A door opened in the shadows, and through it walked Gwen’s father. He was fractured, like a statue roughly hacked apart and then haphazardly rebuilt. Colm Adair’s face was bloodless, the wounds that crossed his body puckered and raw, the skin peeling back like a toothless smile. When he saw his daughter, Colm tried to speak, but no words left his mouth. Only a painful, grating sound.
“What have you done to him?” Gwen demanded. Something began to break inside of her, a pain as real and cold as a knife wound. She took a step forward. “What have you done to my father?”

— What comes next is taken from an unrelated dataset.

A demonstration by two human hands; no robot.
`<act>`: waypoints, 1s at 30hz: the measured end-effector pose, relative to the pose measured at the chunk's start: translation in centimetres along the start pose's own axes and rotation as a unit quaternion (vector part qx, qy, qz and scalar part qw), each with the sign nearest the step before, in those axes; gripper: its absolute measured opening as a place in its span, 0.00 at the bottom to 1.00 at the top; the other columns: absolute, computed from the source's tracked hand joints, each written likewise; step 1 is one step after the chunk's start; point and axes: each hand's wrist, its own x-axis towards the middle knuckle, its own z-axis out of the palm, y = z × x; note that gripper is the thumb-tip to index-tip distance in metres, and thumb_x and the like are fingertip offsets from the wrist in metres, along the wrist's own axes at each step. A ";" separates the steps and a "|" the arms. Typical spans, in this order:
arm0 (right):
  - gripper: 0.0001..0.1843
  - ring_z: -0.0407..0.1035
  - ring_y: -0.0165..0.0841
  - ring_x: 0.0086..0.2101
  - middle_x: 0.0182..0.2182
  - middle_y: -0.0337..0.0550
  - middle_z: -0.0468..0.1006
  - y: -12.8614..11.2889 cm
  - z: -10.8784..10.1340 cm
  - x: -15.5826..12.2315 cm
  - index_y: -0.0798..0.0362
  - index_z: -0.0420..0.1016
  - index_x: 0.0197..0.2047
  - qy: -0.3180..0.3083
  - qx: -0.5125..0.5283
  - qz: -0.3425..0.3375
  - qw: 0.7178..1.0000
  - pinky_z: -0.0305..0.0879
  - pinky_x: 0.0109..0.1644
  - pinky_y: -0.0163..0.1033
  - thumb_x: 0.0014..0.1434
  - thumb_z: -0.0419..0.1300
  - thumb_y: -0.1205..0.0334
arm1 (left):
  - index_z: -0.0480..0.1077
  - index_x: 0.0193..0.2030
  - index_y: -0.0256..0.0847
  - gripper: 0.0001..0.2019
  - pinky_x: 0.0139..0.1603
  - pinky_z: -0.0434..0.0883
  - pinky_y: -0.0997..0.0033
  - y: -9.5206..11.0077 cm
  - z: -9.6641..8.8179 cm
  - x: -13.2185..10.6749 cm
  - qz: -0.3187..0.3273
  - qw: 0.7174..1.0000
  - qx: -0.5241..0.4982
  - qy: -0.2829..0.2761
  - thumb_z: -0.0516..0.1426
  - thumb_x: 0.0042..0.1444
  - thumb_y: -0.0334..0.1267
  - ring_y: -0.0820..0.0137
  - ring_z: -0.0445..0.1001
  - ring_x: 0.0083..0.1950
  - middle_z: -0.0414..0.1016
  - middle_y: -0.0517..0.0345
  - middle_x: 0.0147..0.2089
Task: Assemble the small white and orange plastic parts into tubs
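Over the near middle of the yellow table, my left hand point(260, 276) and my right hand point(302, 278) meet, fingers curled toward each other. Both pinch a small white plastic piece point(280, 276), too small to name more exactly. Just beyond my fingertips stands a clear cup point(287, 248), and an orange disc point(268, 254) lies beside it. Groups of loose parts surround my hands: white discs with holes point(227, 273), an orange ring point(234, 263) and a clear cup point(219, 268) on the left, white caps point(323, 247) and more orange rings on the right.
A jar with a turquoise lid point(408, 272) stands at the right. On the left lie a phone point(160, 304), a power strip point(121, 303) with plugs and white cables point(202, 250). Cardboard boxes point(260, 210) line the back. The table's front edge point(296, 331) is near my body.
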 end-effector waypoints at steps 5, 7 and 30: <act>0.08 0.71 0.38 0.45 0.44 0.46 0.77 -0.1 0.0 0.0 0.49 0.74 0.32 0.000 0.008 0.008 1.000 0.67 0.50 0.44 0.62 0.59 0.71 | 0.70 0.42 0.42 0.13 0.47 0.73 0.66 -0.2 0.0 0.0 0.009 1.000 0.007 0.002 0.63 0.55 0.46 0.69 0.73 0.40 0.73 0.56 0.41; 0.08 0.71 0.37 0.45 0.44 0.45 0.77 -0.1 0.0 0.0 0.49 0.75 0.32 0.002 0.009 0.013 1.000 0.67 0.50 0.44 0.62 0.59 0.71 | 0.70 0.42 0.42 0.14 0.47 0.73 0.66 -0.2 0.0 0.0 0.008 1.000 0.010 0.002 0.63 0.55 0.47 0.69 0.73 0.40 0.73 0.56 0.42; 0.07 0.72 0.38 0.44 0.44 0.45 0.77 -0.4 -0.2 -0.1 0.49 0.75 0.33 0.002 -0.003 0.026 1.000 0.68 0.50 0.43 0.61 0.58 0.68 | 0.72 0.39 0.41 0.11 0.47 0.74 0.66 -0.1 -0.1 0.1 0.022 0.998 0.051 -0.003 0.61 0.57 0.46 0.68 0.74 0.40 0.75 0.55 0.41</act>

“What have I done?” the gheist echoed. “Nothing. This is Sacombre’s work… and yours, as well.” It waved another sinuous arm, and two more figures appeared in the shadows. “Your mother and brother fared no better, I am afraid, though their deaths were quicker. Lady Elspeth barely had time to scream, I think.”
Elspeth and Grieg looked much as they had the last time Gwen had seen them, except for scarves of crimson blood that spilled from their throats and onto their breasts, the wounds in their necks still weeping. Young Grieg looked startled, but there was only fear in Elspeth’s eyes.

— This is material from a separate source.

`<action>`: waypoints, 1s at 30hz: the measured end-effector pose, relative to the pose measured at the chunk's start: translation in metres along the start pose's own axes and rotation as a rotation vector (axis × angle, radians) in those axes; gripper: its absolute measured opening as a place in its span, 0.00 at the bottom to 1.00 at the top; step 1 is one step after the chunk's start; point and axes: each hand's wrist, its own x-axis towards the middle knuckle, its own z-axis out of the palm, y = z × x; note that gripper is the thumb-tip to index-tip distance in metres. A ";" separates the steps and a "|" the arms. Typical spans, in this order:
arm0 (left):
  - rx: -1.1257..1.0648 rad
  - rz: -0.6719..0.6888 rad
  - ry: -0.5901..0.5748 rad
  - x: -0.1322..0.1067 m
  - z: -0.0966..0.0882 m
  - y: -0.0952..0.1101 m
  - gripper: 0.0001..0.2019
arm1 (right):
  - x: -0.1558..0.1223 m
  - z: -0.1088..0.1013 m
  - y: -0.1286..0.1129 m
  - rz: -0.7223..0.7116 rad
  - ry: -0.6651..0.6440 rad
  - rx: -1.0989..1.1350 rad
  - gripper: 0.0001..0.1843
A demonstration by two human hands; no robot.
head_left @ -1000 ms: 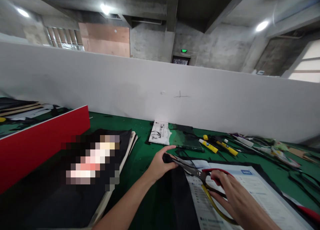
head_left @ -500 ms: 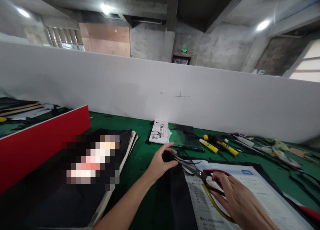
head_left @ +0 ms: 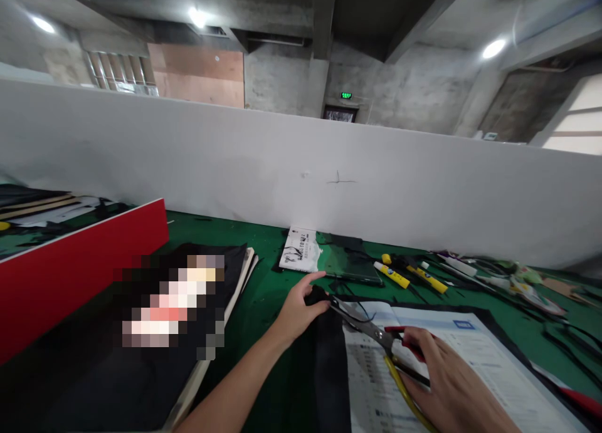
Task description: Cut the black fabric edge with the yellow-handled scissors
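My left hand (head_left: 295, 311) pinches the far left corner of a black sheet (head_left: 330, 370) between thumb and fingers. This sheet lies under an open printed booklet (head_left: 437, 333) and shows as a dark border around it. In my right hand (head_left: 454, 373) are scissors (head_left: 380, 336) with one red and one yellow handle. Their blades point left, and the tips reach the bunched black corner by my left thumb. A thin black strip curls beside the blades. Whether the blades have material between them is hard to see.
A blurred-out black-covered book (head_left: 94, 376) lies left, beside a red divider (head_left: 84, 257). Behind my hands are a torn-covered book (head_left: 301, 251) and yellow glue tubes (head_left: 394, 275). Black scraps and clutter (head_left: 527, 289) lie right. A white partition (head_left: 235, 163) borders the green table.
The scissors and my right hand have shifted slightly right and down. The thin black strip by the blades has moved. My left hand keeps its pinch on the corner.
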 end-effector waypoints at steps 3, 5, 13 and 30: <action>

“The silence is the worst part,” the gheist said, motioning to Elspeth’s flopping lips, the only sound a wet gurgle that bubbled from her severed throat. “Hardly fair. But I can remedy that, and give them voice. Here.”
The gheist floated behind them, the inky tendrils of its body caressing Lady Elspeth’s pale corpse. A shadow passed through her skin and stitched shut the wound in her neck. Gwen’s mother twisted around and took a startled breath, blood dribbling from her lips. Then she turned to Gwen and raised her hands.
“I could do nothing,” she said. “Nothing! Sacombre stepped from the shadows and snatched my son up like… like… as if to hug him. He turned my boy toward me and ran a blade across his throat.” Elspeth’s eyes turned wet, tears spilling down her cheeks. She bent to Grieg, who stood swaying in the field, staring up at Gwen. Elspeth ran lily-white fingers over the sticky wound in her son’s throat, as though she could close it with her touch. Her fingers trembled. “He killed my boy. He killed my son.”